For the rapid-fire finale, Tchaikovsky adopts what several critics have labeled a “Schumannesque” approach, with a characteristic dotted 2/4 rhythm. Three carnivalesque themes rush by in a sort of modified rondo form without extensive development. This movement does feature much greater integration of the piano and orchestra parts, and is the only one lacking a cadenza.

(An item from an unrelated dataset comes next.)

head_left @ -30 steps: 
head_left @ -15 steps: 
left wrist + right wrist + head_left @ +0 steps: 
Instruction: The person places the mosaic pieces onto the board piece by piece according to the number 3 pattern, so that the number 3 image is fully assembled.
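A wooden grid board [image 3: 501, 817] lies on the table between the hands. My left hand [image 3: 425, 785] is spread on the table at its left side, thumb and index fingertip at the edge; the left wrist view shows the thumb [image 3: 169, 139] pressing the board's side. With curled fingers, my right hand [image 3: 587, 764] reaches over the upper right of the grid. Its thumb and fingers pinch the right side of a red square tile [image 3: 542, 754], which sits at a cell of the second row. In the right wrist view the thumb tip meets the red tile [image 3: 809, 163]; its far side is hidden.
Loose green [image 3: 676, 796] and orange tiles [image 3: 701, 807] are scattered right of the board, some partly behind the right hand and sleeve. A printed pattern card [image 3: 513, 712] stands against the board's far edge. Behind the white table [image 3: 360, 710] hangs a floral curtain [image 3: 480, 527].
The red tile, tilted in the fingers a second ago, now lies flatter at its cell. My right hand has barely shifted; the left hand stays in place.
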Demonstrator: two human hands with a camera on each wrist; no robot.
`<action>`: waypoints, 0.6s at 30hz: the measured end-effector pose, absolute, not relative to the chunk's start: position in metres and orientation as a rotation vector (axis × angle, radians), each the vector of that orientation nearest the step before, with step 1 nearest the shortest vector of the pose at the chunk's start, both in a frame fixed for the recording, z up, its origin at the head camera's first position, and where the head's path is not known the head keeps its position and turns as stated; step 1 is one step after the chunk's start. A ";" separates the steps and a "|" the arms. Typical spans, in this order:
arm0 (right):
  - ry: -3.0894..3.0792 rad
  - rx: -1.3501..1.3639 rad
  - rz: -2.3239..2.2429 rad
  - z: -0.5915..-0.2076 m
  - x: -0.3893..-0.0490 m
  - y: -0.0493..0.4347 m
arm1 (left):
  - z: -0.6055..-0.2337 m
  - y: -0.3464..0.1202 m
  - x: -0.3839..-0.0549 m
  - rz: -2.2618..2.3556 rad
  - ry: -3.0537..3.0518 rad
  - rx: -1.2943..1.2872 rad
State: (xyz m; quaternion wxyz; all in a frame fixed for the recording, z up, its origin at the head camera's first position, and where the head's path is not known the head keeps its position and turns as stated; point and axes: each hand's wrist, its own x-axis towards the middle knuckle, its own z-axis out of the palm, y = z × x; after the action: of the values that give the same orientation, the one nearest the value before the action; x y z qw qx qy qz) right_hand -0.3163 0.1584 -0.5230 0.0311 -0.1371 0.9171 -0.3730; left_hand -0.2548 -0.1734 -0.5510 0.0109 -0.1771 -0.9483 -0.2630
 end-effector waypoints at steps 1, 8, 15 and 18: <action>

Like so much of Tchaikovsky’s music, the Second Piano Concerto makes one want to dance. In 1941, Russian-American choreographer George Balanchine created a work called Ballet Imperial based on the piece (as “abridged, rewritten and rearranged by Alexander Siloti”) for the American Ballet Caravan. Balanchine described it as a “tribute to St. Petersburg, [the French ballet master] Petipa, and Tchaikovsky, set in the grandeur of a palace, the scenic view suggesting the splendors of the Imperial capital of Russia.” First staged at the Teatro Municipal in Rio de Janeiro, Brazil, on June 25, 1941, Ballet Imperial remained in the repertoire of the New York City Ballet for many years, revised and retitled as Piano Concerto No. 2 and Tschaikovsky Piano Concerto No. 2. In Balanchine’s Tchaikovsky, a book of interviews with Balanchine compiled by Solomon Volkov, Balanchine (who had set many ballets to Tchaikovsky scores) remarked that the Second Piano Concerto “may not be the greatest music, but it’s perfect for dancing. After we did it, everyone started playing it. Before, no one played it at all. Now, when I turn on the radio, I hear the Second Concerto more and more frequently.”

Harlow Robinson

Harlow Robinson is an author, lecturer, and Matthews Distinguished University Professor of History, Emeritus, at Northeastern University. His books include Sergei Prokofiev: A Biography, The Last Impresario: The Life, Times and Legacy of Sol Hurok, and Russians in Hollywood, Hollywood’s Russians. He has contributed essays and reviews to The Boston Globe, The New York Times, Los Angeles Times, Symphony, Musical America, and Opera News, and program essays to The Boston Symphony, Los Angeles Philharmonic, New York Philharmonic, Aspen Music Festival, and Metropolitan Opera.